Required work | In the listing below, count the lines with "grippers" and report only the figure.

Supplied material |

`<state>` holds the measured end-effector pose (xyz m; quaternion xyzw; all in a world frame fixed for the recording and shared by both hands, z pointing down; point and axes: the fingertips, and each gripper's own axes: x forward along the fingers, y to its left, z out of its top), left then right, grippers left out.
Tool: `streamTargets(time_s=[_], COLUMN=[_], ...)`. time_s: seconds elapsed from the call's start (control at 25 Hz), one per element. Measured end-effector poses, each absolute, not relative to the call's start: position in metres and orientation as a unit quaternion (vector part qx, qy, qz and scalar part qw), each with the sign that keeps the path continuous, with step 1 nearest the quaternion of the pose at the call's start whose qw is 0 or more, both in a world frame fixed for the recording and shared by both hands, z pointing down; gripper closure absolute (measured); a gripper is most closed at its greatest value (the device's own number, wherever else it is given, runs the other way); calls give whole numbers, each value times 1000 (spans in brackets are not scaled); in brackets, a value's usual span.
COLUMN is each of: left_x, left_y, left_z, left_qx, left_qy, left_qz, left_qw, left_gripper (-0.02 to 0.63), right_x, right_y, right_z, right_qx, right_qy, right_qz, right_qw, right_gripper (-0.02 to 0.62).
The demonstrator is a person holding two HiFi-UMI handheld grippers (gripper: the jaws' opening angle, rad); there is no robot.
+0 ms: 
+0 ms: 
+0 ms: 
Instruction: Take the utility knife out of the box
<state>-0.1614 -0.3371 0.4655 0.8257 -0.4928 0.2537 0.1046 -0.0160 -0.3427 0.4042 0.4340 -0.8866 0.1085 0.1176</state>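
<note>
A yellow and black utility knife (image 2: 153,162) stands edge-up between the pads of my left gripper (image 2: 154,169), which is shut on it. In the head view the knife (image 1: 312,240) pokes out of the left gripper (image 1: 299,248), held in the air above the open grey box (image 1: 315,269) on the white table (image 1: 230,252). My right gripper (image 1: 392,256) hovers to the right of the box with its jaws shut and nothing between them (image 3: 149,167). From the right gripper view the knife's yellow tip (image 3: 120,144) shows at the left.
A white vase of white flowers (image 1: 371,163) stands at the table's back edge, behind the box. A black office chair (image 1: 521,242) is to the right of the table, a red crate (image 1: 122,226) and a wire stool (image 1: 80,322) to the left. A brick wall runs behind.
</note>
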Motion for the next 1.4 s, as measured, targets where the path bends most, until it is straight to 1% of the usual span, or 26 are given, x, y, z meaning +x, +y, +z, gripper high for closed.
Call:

Solution | 2